Saving New Zealand - how are we getting 0n?

It’s been a little over a year since the Savings Working Group released its report on Saving New Zealand: Reducing Vulnerabilities and Barriers to Growth and Prosperity. The Savings Working Group was formed out of concern at the apparent poor savings position of New Zealanders, with the inherent problems this presented to the economy, as represented by the current account deficits and large net external liabilities. The aim of the Group was to provide a framework for the Government as it developed its medium term savings strategy, and to stimulate public discussion on issues of national saving, linked to investment and growth.

From the public’s perspective, the aim was how to get New Zealanders to save more.

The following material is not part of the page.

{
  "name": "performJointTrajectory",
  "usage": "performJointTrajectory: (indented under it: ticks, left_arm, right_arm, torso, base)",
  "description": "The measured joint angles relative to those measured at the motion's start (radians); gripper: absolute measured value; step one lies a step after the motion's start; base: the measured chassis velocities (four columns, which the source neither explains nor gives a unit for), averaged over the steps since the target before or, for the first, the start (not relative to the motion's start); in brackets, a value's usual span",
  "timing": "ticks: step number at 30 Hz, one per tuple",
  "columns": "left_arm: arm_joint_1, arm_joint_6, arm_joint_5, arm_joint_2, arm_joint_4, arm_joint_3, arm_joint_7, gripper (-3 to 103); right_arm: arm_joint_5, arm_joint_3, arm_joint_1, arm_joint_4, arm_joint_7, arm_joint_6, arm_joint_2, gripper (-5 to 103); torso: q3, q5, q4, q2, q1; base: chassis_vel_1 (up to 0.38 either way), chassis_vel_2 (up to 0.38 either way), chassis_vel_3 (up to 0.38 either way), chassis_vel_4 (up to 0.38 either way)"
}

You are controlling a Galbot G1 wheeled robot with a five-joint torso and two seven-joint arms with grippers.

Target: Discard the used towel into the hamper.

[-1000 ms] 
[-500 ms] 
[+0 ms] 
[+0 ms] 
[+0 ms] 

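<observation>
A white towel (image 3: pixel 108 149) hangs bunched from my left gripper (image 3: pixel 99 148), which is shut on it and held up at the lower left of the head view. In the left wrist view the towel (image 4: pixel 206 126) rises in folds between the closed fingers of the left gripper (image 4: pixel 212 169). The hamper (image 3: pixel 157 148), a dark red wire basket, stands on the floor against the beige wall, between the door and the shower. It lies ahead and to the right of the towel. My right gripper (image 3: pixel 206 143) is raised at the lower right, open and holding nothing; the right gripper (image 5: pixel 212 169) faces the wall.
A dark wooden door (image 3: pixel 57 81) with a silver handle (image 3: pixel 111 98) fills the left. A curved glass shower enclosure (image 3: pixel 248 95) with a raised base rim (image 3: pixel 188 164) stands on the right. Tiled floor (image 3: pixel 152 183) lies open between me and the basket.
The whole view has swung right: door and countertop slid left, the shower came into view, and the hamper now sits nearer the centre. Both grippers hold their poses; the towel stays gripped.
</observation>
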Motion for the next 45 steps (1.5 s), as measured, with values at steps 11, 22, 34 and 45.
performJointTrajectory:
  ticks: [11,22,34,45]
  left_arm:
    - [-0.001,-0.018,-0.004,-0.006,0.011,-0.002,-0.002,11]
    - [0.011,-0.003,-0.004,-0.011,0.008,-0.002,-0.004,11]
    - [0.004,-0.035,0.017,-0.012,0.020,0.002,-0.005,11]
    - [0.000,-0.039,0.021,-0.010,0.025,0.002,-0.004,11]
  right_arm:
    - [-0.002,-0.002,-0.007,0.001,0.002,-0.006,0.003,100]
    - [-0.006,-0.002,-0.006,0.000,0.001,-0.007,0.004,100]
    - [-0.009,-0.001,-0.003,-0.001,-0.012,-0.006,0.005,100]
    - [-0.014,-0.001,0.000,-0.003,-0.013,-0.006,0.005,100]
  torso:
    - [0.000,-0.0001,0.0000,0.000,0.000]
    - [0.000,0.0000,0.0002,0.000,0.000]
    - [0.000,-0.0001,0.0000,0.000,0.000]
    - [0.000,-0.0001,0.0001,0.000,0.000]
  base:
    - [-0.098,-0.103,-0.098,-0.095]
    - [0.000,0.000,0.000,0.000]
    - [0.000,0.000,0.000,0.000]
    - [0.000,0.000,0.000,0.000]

While the title of the final report was somewhat dramatic, “Saving New Zealand”, it was aptly so, given the report made sober reading. Despite our complacency in the belief that New Zealand really wasn’t as badly off as the rest of the world, it was in fact just as bad. Critically, New Zealand was seriously exposed to events beyond its control which could have immediate and catastrophic impacts on our economy.

The keys themes of the report were that:

  • New Zealand’s level of total debt was too high: particularly considering the whole of New Zealand’s net foreign liabilities were at a similar level to the troubled countries in Europe
  • New Zealand’s exposure to foreign debt meant it was extremely vulnerable: sudden events beyond New Zealand’s control could have a dramatic and lasting effect on the economy
  • Increasing National Savings was essential to reduce the vulnerability: a particular focus was required by government and households
  • Policies were required to reward savings, including government’s fiscal approach, increasing public  sector productivity and performance, restructure tax on savings and a raft of other measures.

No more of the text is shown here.